If anyone doubts the intensity of the competition for the China banking business of multinationals, one need only look at the resum? of 31-year-old Karen Chan. With a bachelor's in economics from Shanghai University and almost no experience beyond the borders of her native China, Chan is an unlikely candidate for the role of super banker to arguably the most promising and certainly the largest emerging market on the planet. Yet, over the past year, Chan has moved from Standard Chartered Bank to Bank of America and then back to Standard Chartered, and to increasingly more important jobs with each move. Today, as Standard Chartered's branch manager in Shanghai and leader of a solutions delivery team, Chan heads up transactional sales for China for the U.K.-based bank. Why? Because Chan turns out to be a secret weapon of sorts when it comes to banking in China. "We were losing the China business of some of our best global customers," says Bill Evans, BofA's regional sales manager for North Asia. "When we pressed to find out why, we heard two words over and over: 'Karen Chan.'" Such is the market for people who fathom the complexities of the Chinese banking system, speak fluent English and understand sophisticated treasury demands.

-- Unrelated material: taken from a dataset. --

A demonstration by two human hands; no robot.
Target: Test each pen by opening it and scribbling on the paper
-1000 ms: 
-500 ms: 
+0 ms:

Think of the bidding frenzy around M&A mavens in the 1980s or technology wunderkinder in the 1990s, and you get a sense of the game of musical chairs that has begun among global banks trying to stake out turf and talent in the voluminous China market. The winning banks are the ones with the winning bankers. The right locations, the right systems and the right products help, of course. But venturing into the enigmatic Chinese business community means finding guides who can assist corporate treasuries that wish to set up shop in a country where the currency isn't even convertible, a Communist bureaucracy micromanages which companies get access and business practices are decidedly foreign to westerners. "What troubles U.S. treasurers most is all the different governmental and regulatory bodies they have to deal with, all the licenses they need, all the approvals that they must apply for in writing," Chan says, explaining what makes her or any knowledgeable banker so valuable. "It's still pretty complicated. They don't want to be overwhelmed by red tape. It's important to them to have a partner who understands that process and can do much of the application and compliance work on their behalf."